Читаем Освобождение души полностью

Пожав плечами, я поднялся со стула. Простились мы дружески. Антисоветские газеты остались у Панченки. То, что он без меня залез ко мне в замкнутый письменный стол и в портфель, подразумевалось, как вещь совершенно нормальная. Нормальным считалась и то, что он выслеживал, кто с кем целуется и, заботясь о «благе трудящихся», составлял пары из одиноких людей.


* * *

В Каире Маруся Петрова была машинисткой. В Париже ее повысили — она стала начальницей канцелярии посла. Теперь она сидела в серо-зеленом салоне, где одну стену сплошь занимала картина: граф Чернышев в бархатном камзоле и напудренном парике, окруженный дочерьми в бальных платьях… — бывший посол России. В салон этот попадали лишь посетители высокого ранга: дипломаты, генералы, академики. Некоторые из них бывали тут и до революции: им было приятно видеть, что «ничто не изменилось» — все та же Россия. Тонкие, затянутые в корсеты русские графини на старинном полотне и такая русская — правда, не дворянской, а скорее купеческой красоты — Маруся за белым дамским столиком у мраморного камина.

Бука-Фая, как была, так и осталась машинисткой. Даже не «засекреченной», а так, для общей переписки. Она работала в машинописном бюро — квадратной комнате с голыми, крашеными коричневой олифой стенами. Там сидели еще три-четыре машинистки, мужья которых служили в посольстве шоферами или консьержами. Там и я проводил добрых полдня, передиктовывая телеграммы, так как весь материал, печатавшийся в «Вестях с родины», от первой до последней строчки передавался из Москвы.

Ундервуды трещали, переписываемые бумажки шелестели, машинистки сплетничали. Предметом ежедневных пересудов была Маруся Петрова. Не прошло и недели, как чуть-ли не все женщины в посольстве начали ревновать ее к своим мужьям.

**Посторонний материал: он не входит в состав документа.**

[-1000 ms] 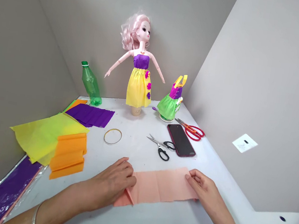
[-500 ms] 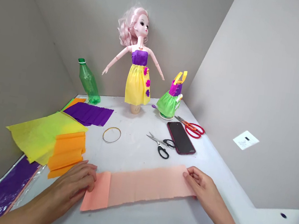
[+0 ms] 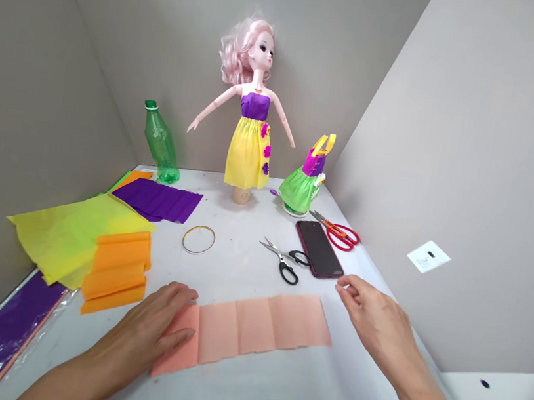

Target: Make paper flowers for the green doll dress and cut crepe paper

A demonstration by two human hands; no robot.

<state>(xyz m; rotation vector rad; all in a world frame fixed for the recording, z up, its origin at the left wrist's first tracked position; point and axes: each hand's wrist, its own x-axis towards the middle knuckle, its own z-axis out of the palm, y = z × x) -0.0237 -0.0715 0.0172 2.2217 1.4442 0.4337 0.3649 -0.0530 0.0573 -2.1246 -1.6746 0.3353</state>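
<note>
A peach crepe paper strip (image 3: 254, 325) lies on the table, its left end folded over into a deeper-coloured layer. Crosswise creases mark its length. My left hand (image 3: 155, 323) rests on that folded end, thumb spread from the fingers, pressing it down. Off the strip's right end, my right hand (image 3: 370, 310) hovers near the lower corner of a dark phone (image 3: 319, 250). Its fingers are loosely bent with the thumb slightly apart, and they hold nothing. Black-handled scissors (image 3: 283, 257) lie with blades parted beyond the strip.
A doll (image 3: 255, 105) stands at the back, between a green bottle (image 3: 161, 145) and a small dress (image 3: 304, 182). Red-handled scissors (image 3: 337, 232) lie at right. A bangle (image 3: 196, 253) sits mid-table. Yellow (image 3: 78, 233), orange (image 3: 118, 265) and purple paper (image 3: 157, 201) spread left.
My right hand has let go of the strip's right end and moved up and away. The strip now lies with clearer creases. My left hand has shifted right over the folded end.
</note>
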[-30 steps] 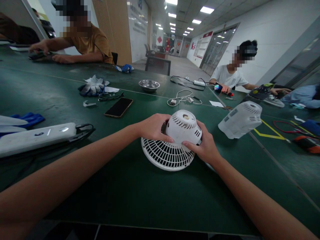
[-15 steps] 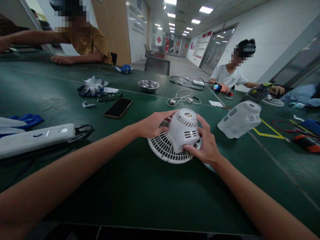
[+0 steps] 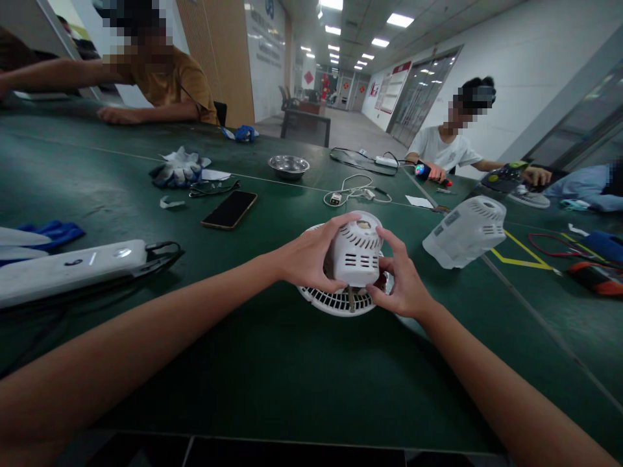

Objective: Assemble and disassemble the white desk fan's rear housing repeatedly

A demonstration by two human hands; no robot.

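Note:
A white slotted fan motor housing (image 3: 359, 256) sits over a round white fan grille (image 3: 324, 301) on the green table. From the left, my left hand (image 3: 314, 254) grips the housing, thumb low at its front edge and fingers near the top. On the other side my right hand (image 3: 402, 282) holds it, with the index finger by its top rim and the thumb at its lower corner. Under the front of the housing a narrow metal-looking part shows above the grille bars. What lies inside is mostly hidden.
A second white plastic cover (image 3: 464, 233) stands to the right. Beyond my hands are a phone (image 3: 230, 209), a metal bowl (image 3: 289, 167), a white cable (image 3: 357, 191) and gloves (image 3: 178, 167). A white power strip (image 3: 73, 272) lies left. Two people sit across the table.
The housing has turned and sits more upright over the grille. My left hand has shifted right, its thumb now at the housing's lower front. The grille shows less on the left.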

Первый скандал произошел в столовой: жена одного атташе — бледная, только что из родильного дома — прибежала и, увидев своего «Сашку» за одном столиком с Марусей, не дала ему доесть обед, уволокла в квартиру. Упаковщица почты перехватила мужа, когда он налаживал мотоцикл, чтобы прокатить с ветерком Марусю по бульвару Распай. На дворике она кричала, тряся мелкими кудряшками и задирая пудреный носик:

— Пойти к послу да нажаловаться… Пусть ее заберут отсюда. От нее один раздор!

Женщинам, всеми печенками возненавидевшим Марусю, всего обиднее было то, что сплетни и пересуды ее никак не задевали: если кто из чужих мужей и имел такое намерение — подкатиться к Марусе, он быстро откатывался. Баловства Маруся не любила: не только красотой, но и нравом она была какая-то старокупеческая, замоскворецкая. Она ко всем была расположена одинаково: на белом открытом лице ее неизменно теплилась улыбка — ласковая ко всему народу. Жаловаться приходилось на «Сашек», а не на Марусю. Но такие жалобы обращались против самих жен-жалобщиц.

Тогда возник план: женить Колю-шифровальщика на Марусе.

— Колька, смотри… не упускай случая! — жужжали посольские жены. — Невеста, что надо! Как яблоко наливное, вся в соку!

Веселый, черный, как жук, паренек имел, однако, другие планы. Прежде он, бывало, целыми днями сидел в шифровальном бюро за двойными стальными дверьми, выходя только в столовую к обеду; теперь же он зачастил в машинописное бюро. Найдет заделье — продиктовать какую-нибудь несущественную бумажку, присядет к Фае и точит лясы.

— Ты, говоришь, жила на Большой Калужской? — допытывался Колька у буки-Фаи.

— На Большой Калужской, — односложно отвечала та.

— Так мы-ж с тобой, елки-палки, соседи! — восклицал Колька. — Я в доме-коммуне жил… на Шаболовке, возле Донского монастыря… знаешь?

— Дом-коммуну всякий знает, — втягивалась Фая мало-помалу в разговор.